### WHAT IS REQUIRED
Among the lines of data below, reproduce only those from the one with "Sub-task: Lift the" through the one with "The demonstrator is", exactly as they stand, both ends included.

### TASK MATERIAL

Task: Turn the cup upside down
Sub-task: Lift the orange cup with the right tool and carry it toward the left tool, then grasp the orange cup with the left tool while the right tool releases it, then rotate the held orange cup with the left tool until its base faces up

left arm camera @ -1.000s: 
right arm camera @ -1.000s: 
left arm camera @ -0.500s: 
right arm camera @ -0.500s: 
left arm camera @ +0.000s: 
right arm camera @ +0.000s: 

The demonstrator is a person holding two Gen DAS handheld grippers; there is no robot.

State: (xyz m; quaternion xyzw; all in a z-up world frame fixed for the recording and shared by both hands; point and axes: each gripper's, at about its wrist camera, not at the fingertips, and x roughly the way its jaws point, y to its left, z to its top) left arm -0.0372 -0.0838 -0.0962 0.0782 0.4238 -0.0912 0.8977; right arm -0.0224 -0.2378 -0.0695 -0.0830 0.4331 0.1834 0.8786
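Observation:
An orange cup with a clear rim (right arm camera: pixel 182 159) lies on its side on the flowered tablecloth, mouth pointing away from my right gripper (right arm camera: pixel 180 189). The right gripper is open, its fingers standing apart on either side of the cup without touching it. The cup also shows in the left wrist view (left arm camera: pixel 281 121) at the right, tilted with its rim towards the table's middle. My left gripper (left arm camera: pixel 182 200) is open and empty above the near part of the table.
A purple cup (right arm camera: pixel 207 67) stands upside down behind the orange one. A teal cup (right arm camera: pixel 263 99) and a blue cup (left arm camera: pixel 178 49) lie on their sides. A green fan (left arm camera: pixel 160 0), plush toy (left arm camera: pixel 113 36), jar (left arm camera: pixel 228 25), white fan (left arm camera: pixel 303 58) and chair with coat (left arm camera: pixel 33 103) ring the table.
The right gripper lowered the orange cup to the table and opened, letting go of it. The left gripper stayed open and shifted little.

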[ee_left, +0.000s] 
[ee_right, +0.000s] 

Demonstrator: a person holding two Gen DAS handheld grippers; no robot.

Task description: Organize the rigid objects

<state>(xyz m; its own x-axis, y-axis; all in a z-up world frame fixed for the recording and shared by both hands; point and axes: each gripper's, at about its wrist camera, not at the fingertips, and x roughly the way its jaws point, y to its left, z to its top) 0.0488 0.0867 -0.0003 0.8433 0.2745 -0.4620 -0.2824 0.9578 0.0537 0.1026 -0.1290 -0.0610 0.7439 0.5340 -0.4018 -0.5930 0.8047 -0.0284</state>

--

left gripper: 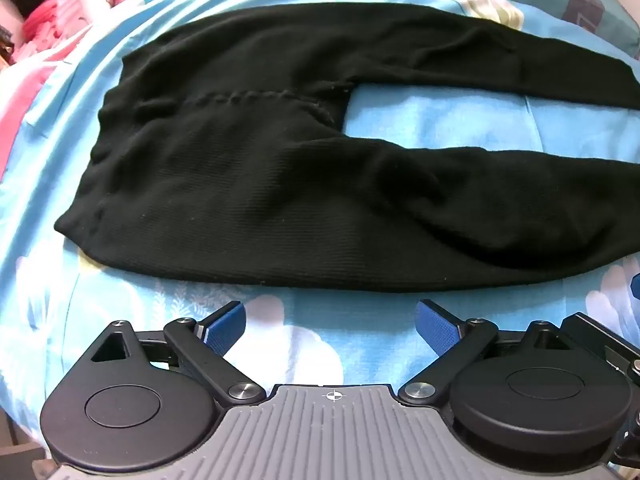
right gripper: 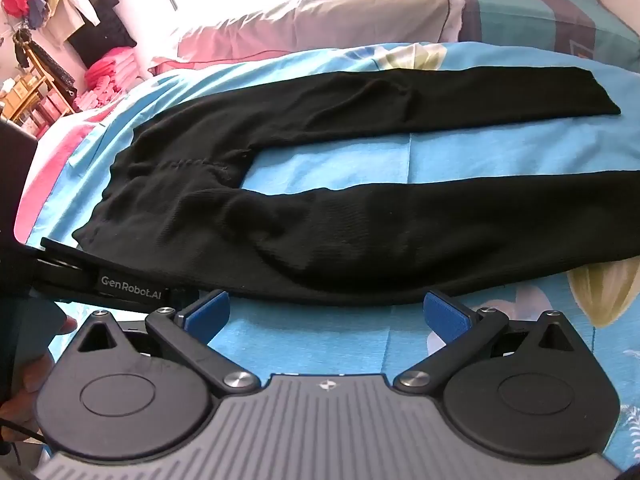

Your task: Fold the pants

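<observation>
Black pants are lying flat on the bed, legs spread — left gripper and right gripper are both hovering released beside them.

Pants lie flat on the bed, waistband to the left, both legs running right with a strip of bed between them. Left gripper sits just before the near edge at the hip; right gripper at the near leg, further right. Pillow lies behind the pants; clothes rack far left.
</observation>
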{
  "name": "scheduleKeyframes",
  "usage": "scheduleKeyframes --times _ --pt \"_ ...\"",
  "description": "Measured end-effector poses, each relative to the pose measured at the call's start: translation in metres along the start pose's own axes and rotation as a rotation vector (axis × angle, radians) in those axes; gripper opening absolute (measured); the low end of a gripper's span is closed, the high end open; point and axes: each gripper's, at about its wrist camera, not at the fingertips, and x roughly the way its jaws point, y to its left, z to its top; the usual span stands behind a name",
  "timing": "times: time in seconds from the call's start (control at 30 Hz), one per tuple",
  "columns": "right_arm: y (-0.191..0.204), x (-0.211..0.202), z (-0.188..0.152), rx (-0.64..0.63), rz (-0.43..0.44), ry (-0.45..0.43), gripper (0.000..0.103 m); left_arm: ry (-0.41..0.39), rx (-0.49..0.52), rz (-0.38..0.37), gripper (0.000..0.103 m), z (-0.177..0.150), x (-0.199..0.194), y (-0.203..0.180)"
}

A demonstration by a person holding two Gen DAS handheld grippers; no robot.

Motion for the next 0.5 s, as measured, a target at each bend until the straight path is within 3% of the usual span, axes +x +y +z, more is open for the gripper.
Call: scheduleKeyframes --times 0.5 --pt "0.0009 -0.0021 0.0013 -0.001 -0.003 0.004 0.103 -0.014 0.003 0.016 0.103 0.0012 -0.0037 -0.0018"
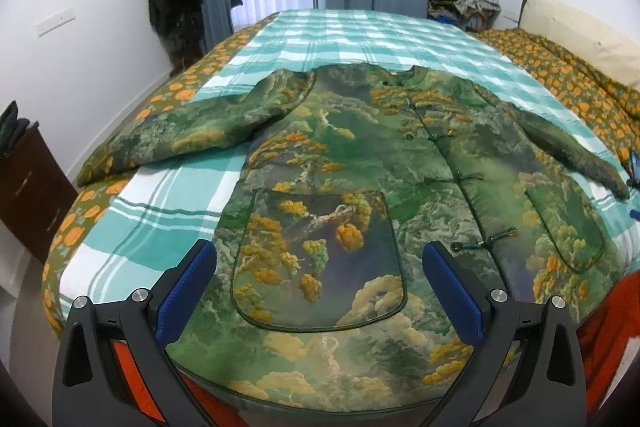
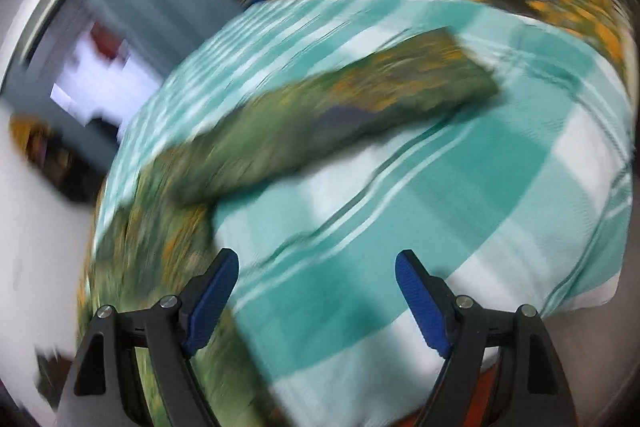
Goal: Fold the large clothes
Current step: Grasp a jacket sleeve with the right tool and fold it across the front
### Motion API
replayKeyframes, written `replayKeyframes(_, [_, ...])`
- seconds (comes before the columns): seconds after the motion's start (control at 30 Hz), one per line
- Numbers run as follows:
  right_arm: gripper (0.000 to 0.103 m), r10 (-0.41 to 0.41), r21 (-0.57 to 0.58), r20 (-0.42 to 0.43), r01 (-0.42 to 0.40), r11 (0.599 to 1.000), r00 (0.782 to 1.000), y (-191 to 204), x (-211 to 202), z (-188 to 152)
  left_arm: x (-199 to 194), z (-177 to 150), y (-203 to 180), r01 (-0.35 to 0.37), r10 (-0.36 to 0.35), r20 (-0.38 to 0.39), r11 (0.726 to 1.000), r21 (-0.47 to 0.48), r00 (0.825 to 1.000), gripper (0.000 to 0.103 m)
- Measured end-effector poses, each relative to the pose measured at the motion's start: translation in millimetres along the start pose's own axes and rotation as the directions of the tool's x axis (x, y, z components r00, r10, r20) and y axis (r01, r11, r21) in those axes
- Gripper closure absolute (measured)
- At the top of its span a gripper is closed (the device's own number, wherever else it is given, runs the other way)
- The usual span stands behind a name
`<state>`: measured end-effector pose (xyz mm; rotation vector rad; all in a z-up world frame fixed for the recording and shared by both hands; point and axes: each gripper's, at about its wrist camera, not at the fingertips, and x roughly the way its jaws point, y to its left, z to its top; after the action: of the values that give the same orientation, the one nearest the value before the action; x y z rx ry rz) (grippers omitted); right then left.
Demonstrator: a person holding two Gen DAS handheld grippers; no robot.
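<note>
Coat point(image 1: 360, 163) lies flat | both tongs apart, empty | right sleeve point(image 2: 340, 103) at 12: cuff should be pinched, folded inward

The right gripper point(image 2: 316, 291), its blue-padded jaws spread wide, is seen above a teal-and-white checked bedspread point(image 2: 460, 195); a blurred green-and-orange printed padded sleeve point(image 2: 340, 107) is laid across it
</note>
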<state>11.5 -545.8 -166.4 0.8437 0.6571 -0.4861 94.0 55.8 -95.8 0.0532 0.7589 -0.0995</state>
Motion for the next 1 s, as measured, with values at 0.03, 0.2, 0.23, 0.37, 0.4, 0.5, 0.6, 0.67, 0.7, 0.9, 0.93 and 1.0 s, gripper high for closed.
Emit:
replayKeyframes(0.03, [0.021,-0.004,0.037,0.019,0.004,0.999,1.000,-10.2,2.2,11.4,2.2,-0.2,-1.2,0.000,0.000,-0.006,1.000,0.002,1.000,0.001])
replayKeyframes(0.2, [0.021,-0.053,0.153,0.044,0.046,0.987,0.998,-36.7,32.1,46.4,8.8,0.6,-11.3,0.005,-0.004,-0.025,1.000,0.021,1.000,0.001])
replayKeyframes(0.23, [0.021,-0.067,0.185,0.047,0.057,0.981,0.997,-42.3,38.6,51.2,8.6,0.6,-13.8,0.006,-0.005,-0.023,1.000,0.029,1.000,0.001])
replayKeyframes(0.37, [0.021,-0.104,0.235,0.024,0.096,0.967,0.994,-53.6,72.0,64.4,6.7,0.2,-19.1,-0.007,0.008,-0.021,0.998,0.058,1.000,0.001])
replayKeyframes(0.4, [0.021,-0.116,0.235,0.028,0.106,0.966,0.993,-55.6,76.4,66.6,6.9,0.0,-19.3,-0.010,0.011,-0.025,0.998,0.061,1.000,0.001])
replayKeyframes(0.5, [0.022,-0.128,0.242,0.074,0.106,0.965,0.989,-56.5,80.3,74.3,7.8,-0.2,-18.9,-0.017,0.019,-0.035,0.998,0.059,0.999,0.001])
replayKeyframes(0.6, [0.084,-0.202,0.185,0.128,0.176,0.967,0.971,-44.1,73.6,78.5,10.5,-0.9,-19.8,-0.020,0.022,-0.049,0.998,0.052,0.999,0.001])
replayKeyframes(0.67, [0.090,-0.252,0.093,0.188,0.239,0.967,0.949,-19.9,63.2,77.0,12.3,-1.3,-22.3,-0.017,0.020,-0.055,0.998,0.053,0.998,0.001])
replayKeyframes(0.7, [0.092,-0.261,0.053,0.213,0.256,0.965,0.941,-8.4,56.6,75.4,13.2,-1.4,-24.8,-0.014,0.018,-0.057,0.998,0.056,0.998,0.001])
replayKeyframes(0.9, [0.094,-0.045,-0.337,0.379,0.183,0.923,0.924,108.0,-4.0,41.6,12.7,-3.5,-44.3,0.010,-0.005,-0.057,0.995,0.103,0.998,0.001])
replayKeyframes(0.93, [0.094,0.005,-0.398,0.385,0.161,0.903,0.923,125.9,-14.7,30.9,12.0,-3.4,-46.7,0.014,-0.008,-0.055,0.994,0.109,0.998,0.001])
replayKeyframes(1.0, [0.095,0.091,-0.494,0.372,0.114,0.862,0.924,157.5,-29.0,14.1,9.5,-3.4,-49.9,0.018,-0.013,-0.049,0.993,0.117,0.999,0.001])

### ANSWER SPACE
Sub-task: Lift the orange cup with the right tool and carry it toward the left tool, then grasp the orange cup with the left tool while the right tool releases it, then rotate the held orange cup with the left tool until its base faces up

left arm camera @ -1.000s: 
right arm camera @ -1.000s: 
left arm camera @ -0.500s: 
right arm camera @ -0.500s: 
left arm camera @ +0.000s: 
right arm camera @ +0.000s: 

The demonstrator is a person holding two Gen DAS handheld grippers; there is no robot.

The exercise requires no additional output.